## [Brief]
Down to the last line, set the entries down again exactly.

## [Data]

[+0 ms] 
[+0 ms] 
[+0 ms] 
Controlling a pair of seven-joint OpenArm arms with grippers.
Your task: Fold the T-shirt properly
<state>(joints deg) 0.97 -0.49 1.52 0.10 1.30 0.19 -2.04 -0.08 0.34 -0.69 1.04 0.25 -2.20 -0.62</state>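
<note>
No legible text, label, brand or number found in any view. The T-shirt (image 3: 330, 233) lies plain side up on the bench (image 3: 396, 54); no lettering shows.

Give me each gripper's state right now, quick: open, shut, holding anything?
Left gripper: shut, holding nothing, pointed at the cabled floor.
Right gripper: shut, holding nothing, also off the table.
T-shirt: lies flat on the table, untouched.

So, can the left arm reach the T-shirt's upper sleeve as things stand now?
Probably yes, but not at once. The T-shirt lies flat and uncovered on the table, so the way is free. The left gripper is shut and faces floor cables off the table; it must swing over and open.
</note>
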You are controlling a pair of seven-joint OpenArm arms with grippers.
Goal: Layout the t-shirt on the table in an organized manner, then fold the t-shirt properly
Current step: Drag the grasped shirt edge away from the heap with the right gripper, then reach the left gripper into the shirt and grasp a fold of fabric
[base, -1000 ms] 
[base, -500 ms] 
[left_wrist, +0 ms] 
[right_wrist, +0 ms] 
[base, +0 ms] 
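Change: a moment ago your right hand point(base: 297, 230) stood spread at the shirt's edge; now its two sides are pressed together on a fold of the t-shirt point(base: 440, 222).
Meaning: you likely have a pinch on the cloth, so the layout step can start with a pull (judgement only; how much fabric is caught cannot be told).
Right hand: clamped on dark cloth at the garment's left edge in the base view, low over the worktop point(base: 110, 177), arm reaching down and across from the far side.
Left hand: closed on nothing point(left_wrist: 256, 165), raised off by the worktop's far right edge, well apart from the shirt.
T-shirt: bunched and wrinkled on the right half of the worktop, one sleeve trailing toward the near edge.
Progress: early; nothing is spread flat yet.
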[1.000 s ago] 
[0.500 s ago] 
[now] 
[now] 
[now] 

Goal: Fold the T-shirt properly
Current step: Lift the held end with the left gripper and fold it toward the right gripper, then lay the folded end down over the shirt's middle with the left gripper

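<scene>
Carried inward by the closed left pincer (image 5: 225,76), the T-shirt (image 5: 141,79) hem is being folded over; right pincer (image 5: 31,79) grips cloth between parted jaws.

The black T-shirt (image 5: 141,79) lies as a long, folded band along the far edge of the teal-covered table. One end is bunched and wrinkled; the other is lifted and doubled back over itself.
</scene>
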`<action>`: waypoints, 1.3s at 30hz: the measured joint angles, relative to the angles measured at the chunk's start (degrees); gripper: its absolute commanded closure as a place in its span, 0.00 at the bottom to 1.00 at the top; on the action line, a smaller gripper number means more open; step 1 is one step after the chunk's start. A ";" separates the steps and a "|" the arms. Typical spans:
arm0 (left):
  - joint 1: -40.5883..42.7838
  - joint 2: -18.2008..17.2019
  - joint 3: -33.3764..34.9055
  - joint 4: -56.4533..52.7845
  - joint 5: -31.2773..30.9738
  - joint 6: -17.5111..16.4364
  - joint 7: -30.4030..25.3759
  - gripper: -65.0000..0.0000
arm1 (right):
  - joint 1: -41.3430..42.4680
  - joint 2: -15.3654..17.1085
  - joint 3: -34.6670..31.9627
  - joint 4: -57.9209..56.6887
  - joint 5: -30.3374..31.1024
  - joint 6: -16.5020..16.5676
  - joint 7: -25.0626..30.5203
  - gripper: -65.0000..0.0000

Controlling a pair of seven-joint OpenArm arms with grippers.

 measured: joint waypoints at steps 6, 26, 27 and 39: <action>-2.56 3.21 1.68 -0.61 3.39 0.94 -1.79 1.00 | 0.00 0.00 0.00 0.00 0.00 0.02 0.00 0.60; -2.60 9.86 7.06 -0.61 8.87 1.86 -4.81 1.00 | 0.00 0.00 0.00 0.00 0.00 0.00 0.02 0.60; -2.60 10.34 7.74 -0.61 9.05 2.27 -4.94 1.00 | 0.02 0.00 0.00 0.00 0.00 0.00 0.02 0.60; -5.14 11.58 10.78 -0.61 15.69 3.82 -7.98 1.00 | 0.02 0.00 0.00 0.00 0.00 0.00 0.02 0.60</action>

## [Response box]
[+0 ms] 
[+0 ms] 
[+0 ms] 
Controlling a pair of seven-joint OpenArm arms with grippers.
Your task: Fold the T-shirt properly
<state>(joints deg) 0.97 -0.49 1.52 0.10 1.30 0.19 -2.04 -0.08 0.34 -0.69 1.04 0.25 -2.20 -0.62</state>
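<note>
No legible text, label, brand or number found in any view. The T-shirt (image 3: 330, 233) lies plain side up on the bench (image 3: 396, 54); no lettering shows.

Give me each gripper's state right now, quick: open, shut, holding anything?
Left gripper: shut, holding nothing, pointed at the cabled floor.
Right gripper: shut, holding nothing, also off the table.
T-shirt: lies flat on the table, untouched.

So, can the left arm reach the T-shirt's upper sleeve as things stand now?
Probably yes, but not at once. The T-shirt lies flat and uncovered on the table, so the way is free. The left gripper is shut and faces floor cables off the table; it must swing over and open.
</note>
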You are controlling a pair of seven-joint OpenArm arms with grippers.
Goal: Layout the t-shirt on the table in an organized manner, then fold the t-shirt properly
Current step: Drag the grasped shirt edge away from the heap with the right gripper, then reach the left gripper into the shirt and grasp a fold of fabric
[base, -1000 ms] 
[base, -500 ms] 
[left_wrist, +0 ms] 
[right_wrist, +0 ms] 
[base, +0 ms] 
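Change: a moment ago your right hand point(base: 297, 230) stood spread at the shirt's edge; now its two sides are pressed together on a fold of the t-shirt point(base: 440, 222).
Meaning: you likely have a pinch on the cloth, so the layout step can start with a pull (judgement only; how much fabric is caught cannot be told).
Right hand: clamped on dark cloth at the garment's left edge in the base view, low over the worktop point(base: 110, 177), arm reaching down and across from the far side.
Left hand: closed on nothing point(left_wrist: 256, 165), raised off by the worktop's far right edge, well apart from the shirt.
T-shirt: bunched and wrinkled on the right half of the worktop, one sleeve trailing toward the near edge.
Progress: early; nothing is spread flat yet.
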[1.000 s ago] 
[0.500 s ago] 
[now] 
[now] 
[now] 

Goal: Fold the T-shirt properly
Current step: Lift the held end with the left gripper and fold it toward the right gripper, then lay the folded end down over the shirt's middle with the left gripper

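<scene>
Carried inward by the closed left pincer (image 5: 225,76), the T-shirt (image 5: 141,79) hem is being folded over; right pincer (image 5: 31,79) grips cloth between parted jaws.

The black T-shirt (image 5: 141,79) lies as a long, folded band along the far edge of the teal-covered table. One end is bunched and wrinkled; the other is lifted and doubled back over itself.
</scene>
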`<action>`: waypoints, 1.3s at 30hz: the measured joint angles, relative to the angles measured at the chunk's start (degrees); gripper: its absolute commanded closure as a place in its span, 0.00 at the bottom to 1.00 at the top; on the action line, a smaller gripper number means more open; step 1 is one step after the chunk's start. A ";" separates the steps and a "|" the arms. Typical spans:
arm0 (left):
  - joint 1: -40.5883..42.7838
  - joint 2: -18.2008..17.2019
  - joint 3: -33.3764..34.9055
  - joint 4: -56.4533..52.7845
  - joint 5: -31.2773..30.9738
  - joint 6: -17.5111..16.4364
  - joint 7: -30.4030..25.3759
  - gripper: -65.0000..0.0000
arm1 (right):
  - joint 1: -41.3430..42.4680
  - joint 2: -15.3654..17.1085
  - joint 3: -34.6670..31.9627
  - joint 4: -57.9209..56.6887
  - joint 5: -30.3374..31.1024
  - joint 6: -16.5020..16.5676
  - joint 7: -25.0626..30.5203
  - gripper: -65.0000..0.0000

Controlling a pair of seven-joint OpenArm arms with grippers.

 measured: joint waypoints at steps 6, 26, 27 and 39: <action>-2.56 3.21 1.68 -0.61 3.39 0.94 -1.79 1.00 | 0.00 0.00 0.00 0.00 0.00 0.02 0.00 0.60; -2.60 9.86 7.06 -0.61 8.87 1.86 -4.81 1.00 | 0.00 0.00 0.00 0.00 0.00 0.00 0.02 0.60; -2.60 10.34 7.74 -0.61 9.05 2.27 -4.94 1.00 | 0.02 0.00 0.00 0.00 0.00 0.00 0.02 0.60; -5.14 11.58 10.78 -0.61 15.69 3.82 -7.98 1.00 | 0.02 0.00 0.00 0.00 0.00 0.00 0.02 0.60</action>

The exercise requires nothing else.